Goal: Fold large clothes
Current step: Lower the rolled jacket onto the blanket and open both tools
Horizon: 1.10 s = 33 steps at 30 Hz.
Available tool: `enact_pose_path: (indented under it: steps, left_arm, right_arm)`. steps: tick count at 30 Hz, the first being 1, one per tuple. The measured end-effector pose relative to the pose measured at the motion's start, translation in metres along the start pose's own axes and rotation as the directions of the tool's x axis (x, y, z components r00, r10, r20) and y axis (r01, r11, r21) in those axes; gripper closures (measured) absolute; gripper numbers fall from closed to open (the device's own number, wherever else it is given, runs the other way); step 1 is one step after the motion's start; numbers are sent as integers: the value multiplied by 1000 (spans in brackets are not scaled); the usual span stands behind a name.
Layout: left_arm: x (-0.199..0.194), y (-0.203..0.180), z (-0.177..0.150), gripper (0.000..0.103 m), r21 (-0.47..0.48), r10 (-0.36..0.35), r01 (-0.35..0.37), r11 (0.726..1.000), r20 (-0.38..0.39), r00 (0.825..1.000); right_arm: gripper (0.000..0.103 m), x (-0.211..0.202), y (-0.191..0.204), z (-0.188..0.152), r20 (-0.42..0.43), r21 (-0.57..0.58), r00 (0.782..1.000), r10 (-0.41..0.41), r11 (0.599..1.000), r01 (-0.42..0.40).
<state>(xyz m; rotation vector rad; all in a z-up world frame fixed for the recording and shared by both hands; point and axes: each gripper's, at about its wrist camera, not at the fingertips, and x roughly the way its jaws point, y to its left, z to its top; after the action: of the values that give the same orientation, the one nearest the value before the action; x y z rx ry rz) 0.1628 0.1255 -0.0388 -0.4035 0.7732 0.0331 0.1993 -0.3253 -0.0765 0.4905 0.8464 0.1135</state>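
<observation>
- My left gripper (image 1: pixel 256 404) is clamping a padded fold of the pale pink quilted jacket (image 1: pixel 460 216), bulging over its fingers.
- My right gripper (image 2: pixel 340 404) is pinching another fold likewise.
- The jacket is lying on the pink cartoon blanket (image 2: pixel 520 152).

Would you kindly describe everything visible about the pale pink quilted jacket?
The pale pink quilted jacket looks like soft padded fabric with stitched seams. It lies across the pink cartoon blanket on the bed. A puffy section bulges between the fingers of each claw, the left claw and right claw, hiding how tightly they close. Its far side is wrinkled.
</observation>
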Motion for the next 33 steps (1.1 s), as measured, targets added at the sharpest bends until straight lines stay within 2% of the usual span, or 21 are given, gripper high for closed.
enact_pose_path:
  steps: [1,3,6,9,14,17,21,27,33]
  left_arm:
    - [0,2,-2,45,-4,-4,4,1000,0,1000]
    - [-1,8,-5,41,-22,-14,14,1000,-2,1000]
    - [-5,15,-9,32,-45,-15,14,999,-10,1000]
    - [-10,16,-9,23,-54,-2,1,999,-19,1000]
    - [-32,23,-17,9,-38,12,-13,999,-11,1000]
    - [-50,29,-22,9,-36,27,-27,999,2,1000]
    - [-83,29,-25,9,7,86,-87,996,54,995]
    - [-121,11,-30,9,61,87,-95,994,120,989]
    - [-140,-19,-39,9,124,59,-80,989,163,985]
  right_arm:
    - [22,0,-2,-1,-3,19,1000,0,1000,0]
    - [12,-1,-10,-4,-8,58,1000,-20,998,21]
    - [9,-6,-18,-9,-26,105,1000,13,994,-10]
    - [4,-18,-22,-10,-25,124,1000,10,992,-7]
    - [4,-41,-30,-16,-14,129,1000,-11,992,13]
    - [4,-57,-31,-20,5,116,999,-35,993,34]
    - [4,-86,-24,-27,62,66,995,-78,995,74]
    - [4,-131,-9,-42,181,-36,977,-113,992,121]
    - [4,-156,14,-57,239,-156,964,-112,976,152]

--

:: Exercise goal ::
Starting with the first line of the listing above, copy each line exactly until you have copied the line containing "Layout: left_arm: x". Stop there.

:: Exercise response ::
Goal: Fold large clothes
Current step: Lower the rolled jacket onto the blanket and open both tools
Horizon: 1.10 s = 33 steps at 30 Hz.
Available tool: `enact_pose_path: (indented under it: steps, left_arm, right_arm)`. steps: tick count at 30 Hz, the first being 1, one per tuple. The measured end-effector pose relative to the pose measured at the motion's start, translation in metres along the start pose's own axes and rotation as the directions of the tool's x axis (x, y, z components r00, r10, r20) and y axis (r01, r11, r21) in those axes; gripper closures (measured) absolute; gripper numbers fall from closed to open (the device's own number, wherever else it is given, runs the other way); step 1 is one step after the motion's start; numbers are sent as integers: the value multiplied by 1000 (spans in brackets are not scaled); the usual span stands behind a name.
Layout: left_arm: x (-0.199..0.194), y (-0.203..0.180), z (-0.177..0.150), gripper (0.000..0.103 m), r21 (-0.47..0.48), r10 (-0.36..0.35), r01 (-0.35..0.37), r11 (0.726..1.000), r20 (-0.38..0.39), r00 (0.825..1.000); right_arm: gripper (0.000..0.103 m), x (-0.211..0.202), y (-0.191..0.204), z (-0.188..0.152), r20 (-0.42..0.43), r21 (-0.57..0.58), r00 (0.782..1.000), r10 (-0.41..0.41), r11 (0.599..1.000), r01 (-0.42..0.40).

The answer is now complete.